Return all of the data exactly, with nothing left out but the pictures.

┌─ Supplied material

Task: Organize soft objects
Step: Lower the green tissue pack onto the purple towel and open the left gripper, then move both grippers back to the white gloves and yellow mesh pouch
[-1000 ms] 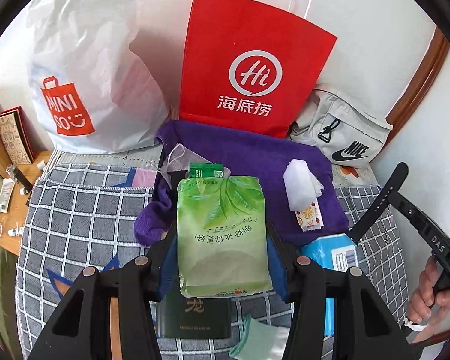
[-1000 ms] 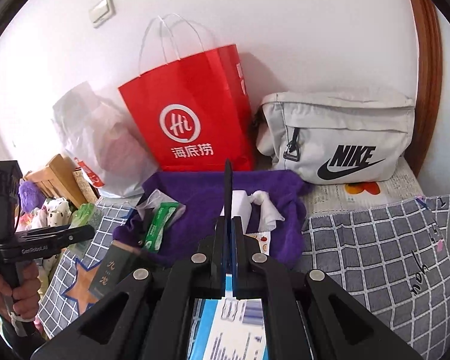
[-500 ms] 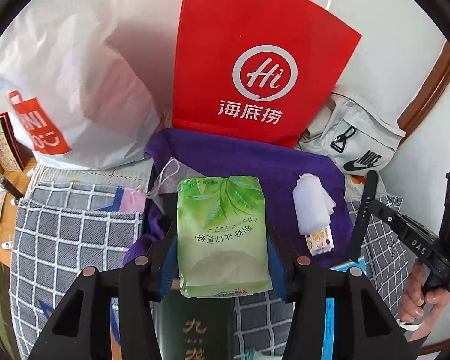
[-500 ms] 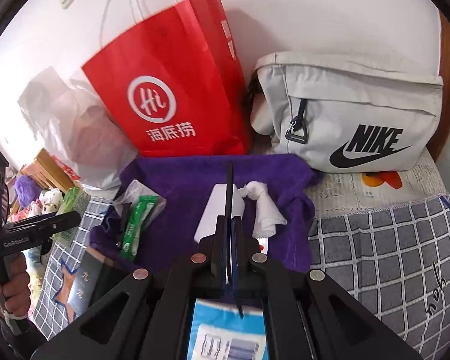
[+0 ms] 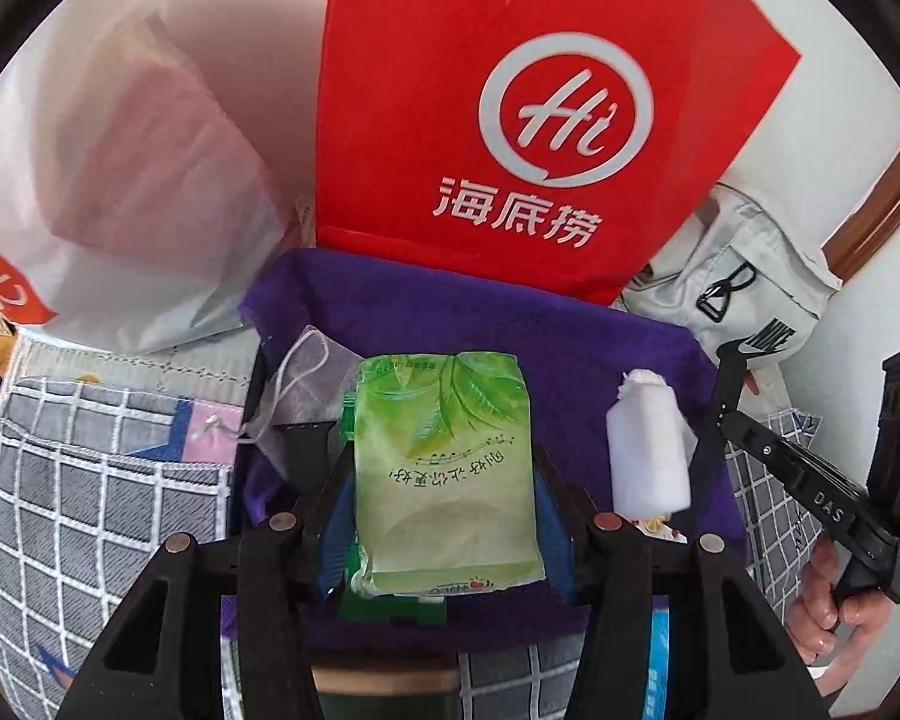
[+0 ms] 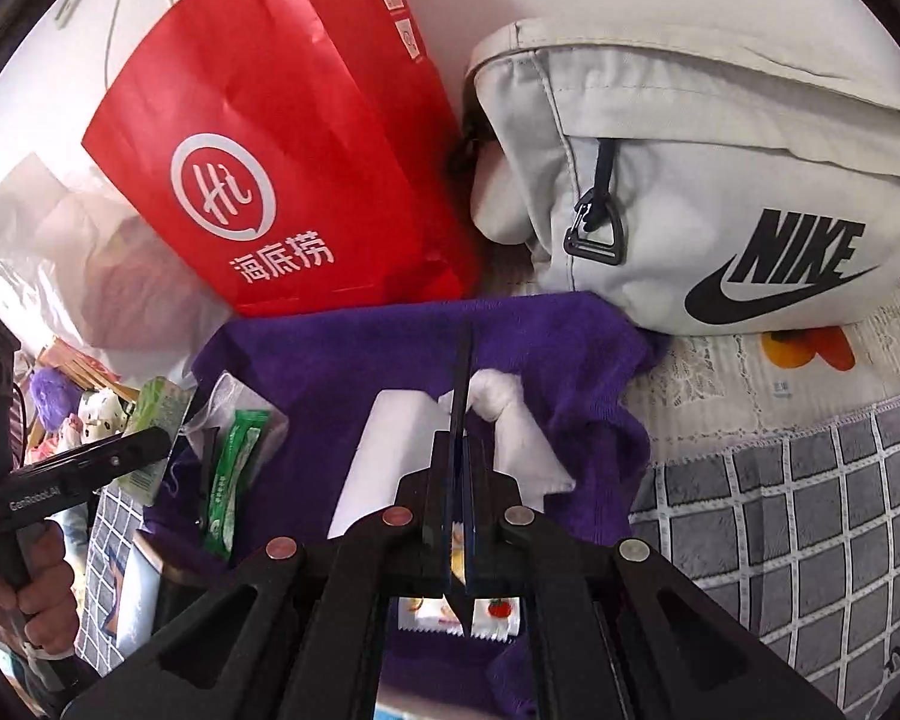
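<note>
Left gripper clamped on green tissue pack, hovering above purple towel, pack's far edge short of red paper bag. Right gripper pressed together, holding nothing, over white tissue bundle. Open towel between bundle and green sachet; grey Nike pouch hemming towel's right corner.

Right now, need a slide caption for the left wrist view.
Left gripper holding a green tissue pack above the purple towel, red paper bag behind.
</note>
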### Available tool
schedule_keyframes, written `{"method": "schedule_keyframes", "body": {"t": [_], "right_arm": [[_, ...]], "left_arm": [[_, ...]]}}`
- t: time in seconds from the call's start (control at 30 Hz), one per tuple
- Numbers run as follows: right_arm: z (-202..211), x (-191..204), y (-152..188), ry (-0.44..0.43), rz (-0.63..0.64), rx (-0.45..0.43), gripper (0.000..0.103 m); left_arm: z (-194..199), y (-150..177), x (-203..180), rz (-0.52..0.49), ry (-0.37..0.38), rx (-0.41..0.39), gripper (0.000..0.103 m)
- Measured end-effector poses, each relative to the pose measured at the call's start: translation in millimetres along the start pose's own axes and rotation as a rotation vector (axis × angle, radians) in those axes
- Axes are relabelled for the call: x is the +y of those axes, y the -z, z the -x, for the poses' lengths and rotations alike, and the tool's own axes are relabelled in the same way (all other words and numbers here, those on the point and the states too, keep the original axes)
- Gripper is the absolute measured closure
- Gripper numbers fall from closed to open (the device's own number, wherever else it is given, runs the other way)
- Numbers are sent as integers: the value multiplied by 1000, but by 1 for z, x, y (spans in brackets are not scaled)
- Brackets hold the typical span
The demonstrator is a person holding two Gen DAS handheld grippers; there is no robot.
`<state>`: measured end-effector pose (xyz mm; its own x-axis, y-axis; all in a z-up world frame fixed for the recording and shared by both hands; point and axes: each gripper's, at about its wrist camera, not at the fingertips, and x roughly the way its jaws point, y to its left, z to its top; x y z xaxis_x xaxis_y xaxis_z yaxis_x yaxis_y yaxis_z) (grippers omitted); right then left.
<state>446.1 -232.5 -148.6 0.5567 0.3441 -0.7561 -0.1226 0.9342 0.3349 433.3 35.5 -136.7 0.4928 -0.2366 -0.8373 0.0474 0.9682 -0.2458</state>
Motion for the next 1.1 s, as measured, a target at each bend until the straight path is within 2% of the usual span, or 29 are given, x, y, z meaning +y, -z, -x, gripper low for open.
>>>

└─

**Solved exercise:**
Task: Organize soft objects
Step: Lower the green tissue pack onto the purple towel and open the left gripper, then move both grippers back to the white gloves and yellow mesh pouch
[-1000 ms] 
[-1000 ms] 
[-500 ms] 
[-500 ms] 
[+0 ms] 
[+0 ms] 
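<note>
Left gripper clamped on green tissue pack, hovering above purple towel, pack's far edge short of red paper bag. Right gripper pressed together, holding nothing, over white tissue bundle. Open towel between bundle and green sachet; grey Nike pouch hemming towel's right corner.

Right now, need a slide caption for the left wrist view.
Left gripper holding a green tissue pack above the purple towel, red paper bag behind.
</note>
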### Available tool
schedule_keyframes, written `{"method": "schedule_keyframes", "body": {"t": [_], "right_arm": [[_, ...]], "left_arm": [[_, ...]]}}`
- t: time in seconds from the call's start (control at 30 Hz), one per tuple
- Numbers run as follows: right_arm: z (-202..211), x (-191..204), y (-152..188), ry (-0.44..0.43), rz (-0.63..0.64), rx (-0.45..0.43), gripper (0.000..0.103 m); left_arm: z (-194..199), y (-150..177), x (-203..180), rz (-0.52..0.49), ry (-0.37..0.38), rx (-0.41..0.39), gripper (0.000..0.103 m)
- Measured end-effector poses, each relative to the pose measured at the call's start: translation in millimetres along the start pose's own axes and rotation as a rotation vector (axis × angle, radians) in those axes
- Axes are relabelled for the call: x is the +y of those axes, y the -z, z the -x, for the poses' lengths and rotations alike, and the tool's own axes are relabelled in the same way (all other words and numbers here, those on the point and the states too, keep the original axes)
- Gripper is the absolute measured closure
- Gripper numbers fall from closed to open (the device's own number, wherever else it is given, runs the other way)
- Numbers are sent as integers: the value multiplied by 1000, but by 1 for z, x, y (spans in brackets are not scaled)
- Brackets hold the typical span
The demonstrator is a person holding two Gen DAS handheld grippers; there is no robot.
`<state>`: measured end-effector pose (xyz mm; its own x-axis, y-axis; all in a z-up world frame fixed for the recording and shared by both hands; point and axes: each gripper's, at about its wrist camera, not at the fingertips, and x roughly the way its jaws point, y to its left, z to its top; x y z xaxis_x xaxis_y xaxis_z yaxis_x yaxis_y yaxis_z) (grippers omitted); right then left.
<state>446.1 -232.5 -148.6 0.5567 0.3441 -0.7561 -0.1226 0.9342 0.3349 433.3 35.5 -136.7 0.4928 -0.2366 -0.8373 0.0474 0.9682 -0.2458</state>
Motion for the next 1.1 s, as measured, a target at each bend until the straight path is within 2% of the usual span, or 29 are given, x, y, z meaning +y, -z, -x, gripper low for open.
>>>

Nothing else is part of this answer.